Analysing Daily Expenses
Each day people spend money on various things. Every financial transaction holds a bunch of meta information. Instead of going to waste, that information can be used to learn about one’s tendencies. What percentage of money is spent on food? On transport? Travelling? How expensive are the cities that were visited? How much money is spent daily? Weekly? Monthly? Can we use the data to predict future expenses?
Objective of the study:
The objective is to answer a series of questions:
- What percentage of money is spent on groceries, activities, travelling…?
- What is the preferred public transport?
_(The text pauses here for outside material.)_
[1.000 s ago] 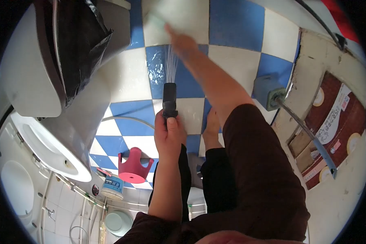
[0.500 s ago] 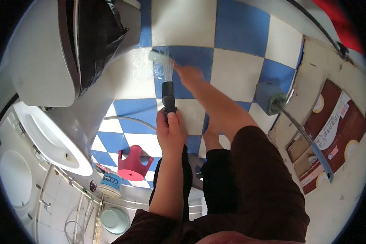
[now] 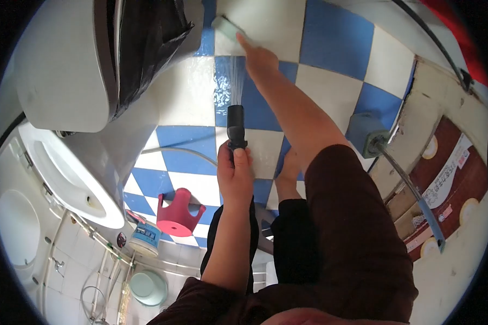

- How expensive is each city daily?
- How much money is spent daily?
- How much money will be spent in the upcoming days?
Collecting the data
Due to the specific nature of the objectives it is highly unlikely the needed data would have already been collected and published. That is why, starting from 19th of September 2018, I started keeping track of my daily expenses in the following form:
1 hrk - croatian kuna, amount of money spent in the currency of Croatia,
2 vendor - company that I bought an item/service from,
3 date - DD.MM.YYYY or DD.MM.,
4 description - specifically what I spent money on (ice-skating, food, bus, alcohol...),
5 meansofpayment - cash/credit-card/paypal,
6 city - lowercase name of the city,
7 category - more general than description e.g. (bus, train, tram) -> transport,
8 currency - three letter code of the currency e.g. HRK, EUR, PLN...,
9 country - lowercase name of the country (shortened name if possible e.g. czechia),
10 lcy - local currency, amount of money spent in the local currency of current transaction,
11 eur - euro, amount of money spent in euros,
12 tags - something that will remind me of the record,
13 recurrence - is the expense likely to be repeated (yes/no)
Questions 1-4 pseudo code
- read data
- fill empty data
- date - add year where needed
- country - get_country_from_city
- currency - get_currency_from_country
- currencies
- if hrk not set: hrk = lcy * get_rate(currency, ‘HRK’ date)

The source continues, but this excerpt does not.